“You’re a piece of shit.” The milk hits me square in the face, but I’ve jerked left in time for the cup to sail past my head. I’m lucky she’s a righty and throws at the same arc every time.
I can see V trying to melt into his chair. His arms flaccid, his gaze is so low I can’t see past his eyelashes. He’s old enough to know better than to move or speak. Steve, though…it’s strange. He didn’t react at all. I think he’s used to it. He went on eating dinner obliviously like this was any old Tuesday night.

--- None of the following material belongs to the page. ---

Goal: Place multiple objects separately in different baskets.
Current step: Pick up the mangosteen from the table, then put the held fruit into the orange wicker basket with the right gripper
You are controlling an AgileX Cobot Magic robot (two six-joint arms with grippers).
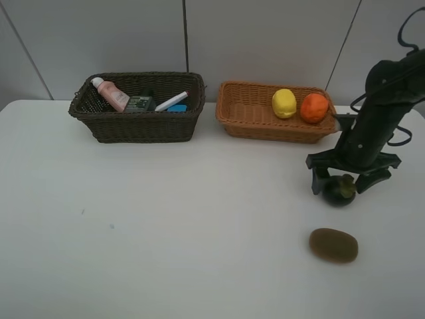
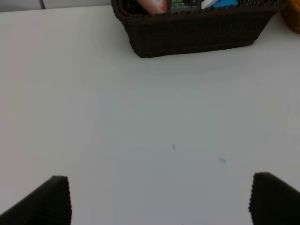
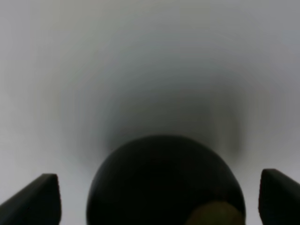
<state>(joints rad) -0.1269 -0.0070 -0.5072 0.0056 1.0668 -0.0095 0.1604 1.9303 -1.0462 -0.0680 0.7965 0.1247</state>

I’m not sure when she started throwing things at me. Maybe she got tired of hurting her hand? Or maybe she didn’t want to get up? It’s kind of nice though. You know exactly how much trouble you’re in based on how much she was willing to move. Words? Just angry. Projectiles? Furious. And movement? Livid. If she started in pursuit, it was best to let her catch you. The more effort she had to exert correlated to how hard you’d be hit.
It became sport. Just how close to the line could I get. I liked the power. I got pretty decent at making her just mad enough to yell, but not angry enough that she’d hurt me. Being numb felt so claustrophobic and I was bored by it.
Her yelling made me angry. I liked the fire I felt in my chest. The lightheadedness from deluge of adrenaline. I worked on building up a tolerance to the hitting. To endure it in silence, without breaking so I’d win. I never did though. I was too weak. My heart was too fragile. I absolutely hated that about myself. I wanted so badly to revel in her hurt expression rather than crumble in the guilt. I needed the bits of love they tossed at me just as I needed water. I waited for those bits.
It was a struggle all the time. The bits of love had side effects though. I could not have the love without feeling all of the other feels. I could not slide the love into my heart unnoticed. The dam broke every time I added to it.
“Clean this up,” she said in disgust and walked out of the room, taking her Dr. Pepper and leaving the three of us. Milk ran down the patio door. I wonder if the lady across the street can see this. Did she hear the thunk of the glass against the window? How hard do you have to hit a patio door before it breaks? Fuck. She’d beat me if that happened.
V, who hadn’t moved, lifted his eyes to meet mine. His pathetic look only said, “Why do you do this to yourself?” It was a look that I both wanted to be comforted by and punch off of his face. I glowered at him and hissed, “What are you looking at?” He looked back down at his plate and a zap of guilt hit my chest.